__WORK REQUIRED__:
For the entries below, how many lines contain the word "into"? Reply with the number and nothing else.

__EXERCISE MATERIAL__:
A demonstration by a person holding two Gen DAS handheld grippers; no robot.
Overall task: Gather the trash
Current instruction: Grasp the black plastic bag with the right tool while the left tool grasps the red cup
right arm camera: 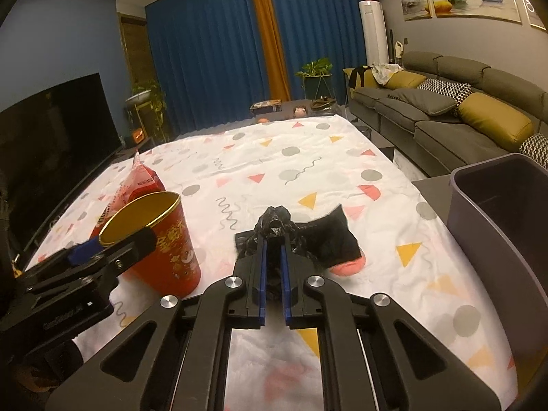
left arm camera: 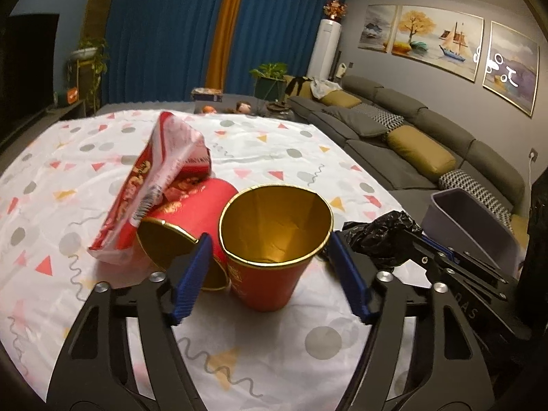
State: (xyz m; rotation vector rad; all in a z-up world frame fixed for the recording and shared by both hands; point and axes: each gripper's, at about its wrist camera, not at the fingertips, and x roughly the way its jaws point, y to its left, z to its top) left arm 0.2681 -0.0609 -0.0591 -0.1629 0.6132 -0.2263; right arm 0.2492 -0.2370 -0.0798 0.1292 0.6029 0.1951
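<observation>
My right tool (right arm camera: 273,267) is pressed together on the black bag (right arm camera: 294,233) — its blue pads pinch a bunched fold of the film, and the rest spreads loose over the patterned cloth on the desk (right arm camera: 308,157). My left tool (left arm camera: 270,267) is spread around the upright red cup (left arm camera: 274,239). Its pads stand at either side of the gold rim, and I cannot tell whether they touch the wall yet.

The bag looks like thin plastic: nearly weightless, limp and slippery. I judge a pinch on a gathered wad will hold better than one on a single layer, which could slide out or tear. It will trail and swing when lifted, so I would keep it clear of the cup.

The cup reads as paper — light, empty, stiff at the rolled rim but easy to crush lower down. I would squeeze gently across the upper wall just under the rim, enough to carry it without folding it.

A second cup (left arm camera: 181,219) lies on its side touching the first, with a red wrapper (left arm camera: 150,185) draped over it. The wrapper is crinkly and floppy, best taken at a bunched edge. A grey bin (right arm camera: 503,212) sits just beside the desk on my right, the likely place for all of this.
</observation>
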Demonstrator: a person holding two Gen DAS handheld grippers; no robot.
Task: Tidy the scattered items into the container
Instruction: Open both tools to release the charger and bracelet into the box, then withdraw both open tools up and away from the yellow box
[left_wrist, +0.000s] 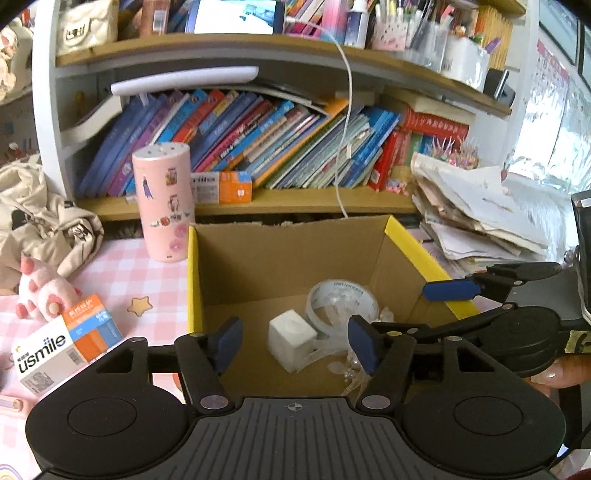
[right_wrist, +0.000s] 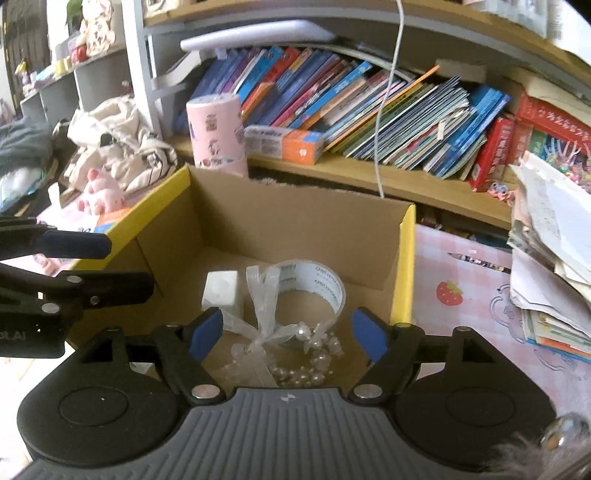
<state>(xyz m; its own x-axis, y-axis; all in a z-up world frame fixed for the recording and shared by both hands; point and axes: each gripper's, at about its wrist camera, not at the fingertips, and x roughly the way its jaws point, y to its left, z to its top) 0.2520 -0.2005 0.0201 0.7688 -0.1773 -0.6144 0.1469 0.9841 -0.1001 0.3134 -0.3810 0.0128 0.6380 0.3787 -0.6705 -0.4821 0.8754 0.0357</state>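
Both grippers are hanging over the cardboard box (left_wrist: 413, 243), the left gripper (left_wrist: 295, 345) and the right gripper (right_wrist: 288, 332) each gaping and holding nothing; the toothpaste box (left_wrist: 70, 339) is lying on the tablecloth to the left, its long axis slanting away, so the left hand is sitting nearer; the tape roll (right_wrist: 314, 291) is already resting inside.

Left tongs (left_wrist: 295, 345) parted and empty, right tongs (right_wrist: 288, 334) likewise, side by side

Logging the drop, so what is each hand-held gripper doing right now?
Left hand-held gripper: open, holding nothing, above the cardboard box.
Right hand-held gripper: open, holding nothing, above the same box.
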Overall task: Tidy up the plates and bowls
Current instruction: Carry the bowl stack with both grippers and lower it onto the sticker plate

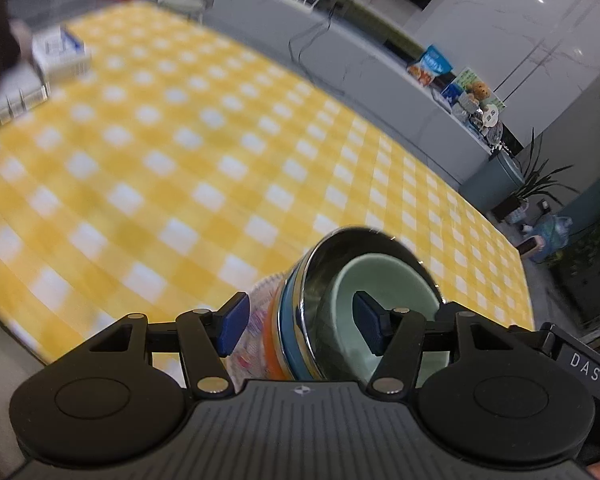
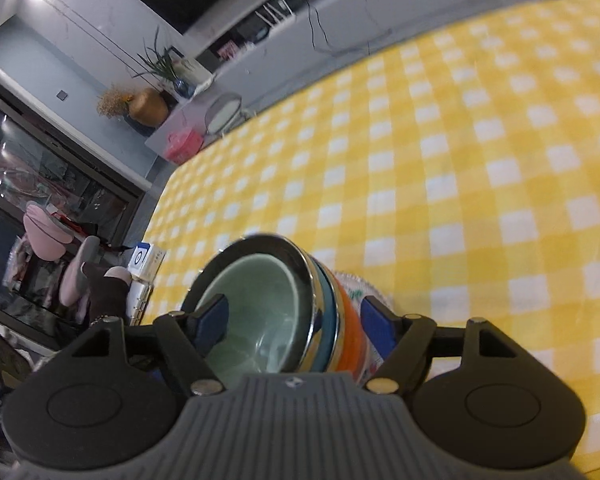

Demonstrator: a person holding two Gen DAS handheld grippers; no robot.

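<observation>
Both the left gripper and right gripper pinch opposite rims of the nested stack, held tilted above the checked table, so honestly the loose green bowl inside could slide out.

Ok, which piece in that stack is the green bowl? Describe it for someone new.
Above the yellow checked tablecloth, both grippers, left and right, hold one nested stack tipped on its side. The green bowl is the innermost piece, inside the shiny metal bowl. It alone is pale matte green; the layers behind are steel, blue and orange.
</observation>
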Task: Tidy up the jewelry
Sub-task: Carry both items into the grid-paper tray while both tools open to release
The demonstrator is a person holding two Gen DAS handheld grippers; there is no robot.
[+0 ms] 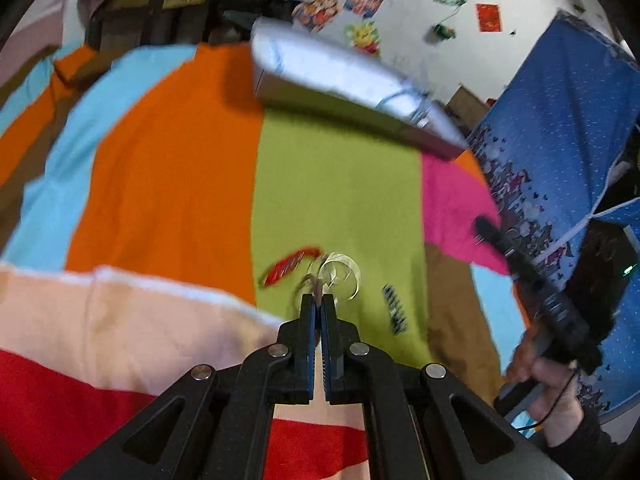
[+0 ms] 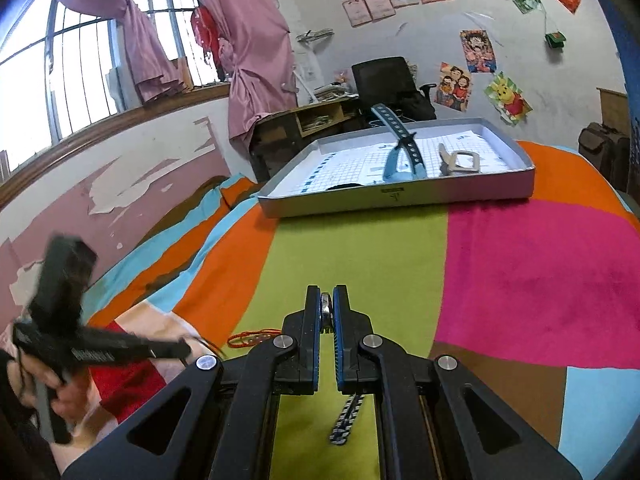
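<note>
My left gripper is shut on a thin brown cord that carries a clear ring bracelet, held just above the green patch of the bedspread. A red string bracelet lies to its left and shows in the right wrist view. A dark beaded bracelet lies to the right. My right gripper is shut on a silver metal piece, and a black-and-white beaded strand hangs below its fingers. The grey tray holds a blue watch and a silver clasp.
The bedspread has orange, green, pink and blue patches. A desk and black office chair stand behind the tray by the wall. A blue patterned cloth hangs at the right. The other hand-held gripper shows at each view's edge.
</note>
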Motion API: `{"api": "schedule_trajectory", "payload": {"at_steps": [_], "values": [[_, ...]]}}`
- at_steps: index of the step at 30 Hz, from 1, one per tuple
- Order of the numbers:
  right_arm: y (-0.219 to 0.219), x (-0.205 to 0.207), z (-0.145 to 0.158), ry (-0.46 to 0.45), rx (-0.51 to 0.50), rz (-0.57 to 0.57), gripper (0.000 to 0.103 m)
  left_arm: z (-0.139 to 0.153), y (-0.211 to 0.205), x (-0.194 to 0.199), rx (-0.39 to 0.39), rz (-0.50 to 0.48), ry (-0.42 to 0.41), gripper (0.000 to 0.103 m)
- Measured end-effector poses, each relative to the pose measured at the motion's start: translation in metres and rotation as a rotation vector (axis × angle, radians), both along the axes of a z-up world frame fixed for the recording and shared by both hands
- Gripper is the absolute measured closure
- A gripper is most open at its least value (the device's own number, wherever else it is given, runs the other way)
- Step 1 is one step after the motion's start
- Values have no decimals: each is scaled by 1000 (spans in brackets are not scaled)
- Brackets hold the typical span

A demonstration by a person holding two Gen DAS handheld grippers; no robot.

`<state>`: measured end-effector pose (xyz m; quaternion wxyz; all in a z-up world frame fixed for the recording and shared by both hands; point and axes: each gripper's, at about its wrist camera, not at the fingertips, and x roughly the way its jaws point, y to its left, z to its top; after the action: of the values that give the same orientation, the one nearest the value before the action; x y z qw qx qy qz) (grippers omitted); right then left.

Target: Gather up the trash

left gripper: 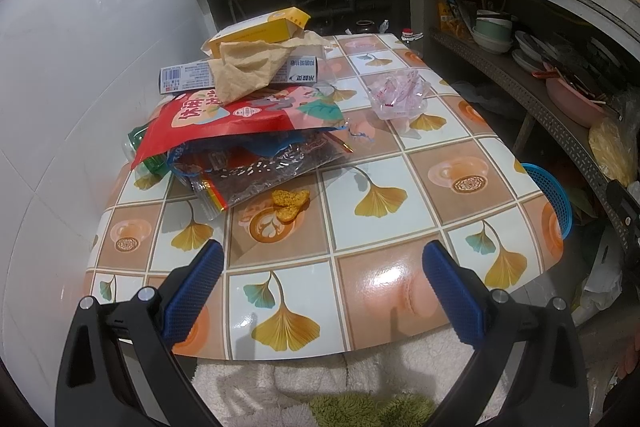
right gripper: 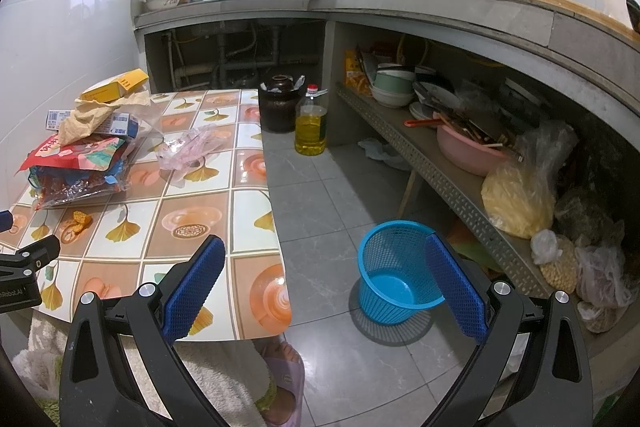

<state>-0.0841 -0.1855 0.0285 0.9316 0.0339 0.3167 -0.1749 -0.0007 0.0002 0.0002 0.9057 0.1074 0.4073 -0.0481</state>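
Observation:
A pile of trash sits at the table's far left: a red snack bag [left gripper: 224,123] [right gripper: 76,151], a yellow box [left gripper: 260,31] [right gripper: 116,85], a crumpled brown paper [left gripper: 248,67], a blue-white carton [left gripper: 188,77] and a clear wrapper [left gripper: 260,167]. A crumpled clear plastic bag [left gripper: 396,93] [right gripper: 188,145] lies apart on the table. An orange peel piece [left gripper: 290,201] [right gripper: 78,221] lies nearer. A blue mesh bin [right gripper: 394,271] [left gripper: 550,195] stands on the floor right of the table. My left gripper [left gripper: 320,291] is open above the table's near edge. My right gripper [right gripper: 324,291] is open over the floor beside the bin.
The tiled-pattern table [left gripper: 380,187] [right gripper: 192,195] stands against a white wall. A concrete counter with a lower shelf [right gripper: 440,155] of bowls and bags runs along the right. A brown jar [right gripper: 280,103] and an oil bottle [right gripper: 310,123] stand on the floor. A slippered foot [right gripper: 284,379] shows below.

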Motion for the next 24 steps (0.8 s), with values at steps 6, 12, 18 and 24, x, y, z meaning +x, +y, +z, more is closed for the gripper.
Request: {"api": "schedule_trajectory", "payload": {"at_steps": [6,12,18,24], "values": [[-1,0,0,0,1,2,8,-3,3,2,1,1,0,6],[-1,0,0,0,2,2,8,-3,3,2,-1,1,-1,6],[0,0,0,-1,2,1,8,-4,5,1,-2,2,1,6],[0,0,0,-2,0,3,8,-6,6,-2,-7,1,-5,6]]}}
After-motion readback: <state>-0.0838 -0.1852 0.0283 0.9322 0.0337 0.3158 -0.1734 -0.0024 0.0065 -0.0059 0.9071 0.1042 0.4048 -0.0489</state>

__SOLUTION FOR THIS EXERCISE__:
3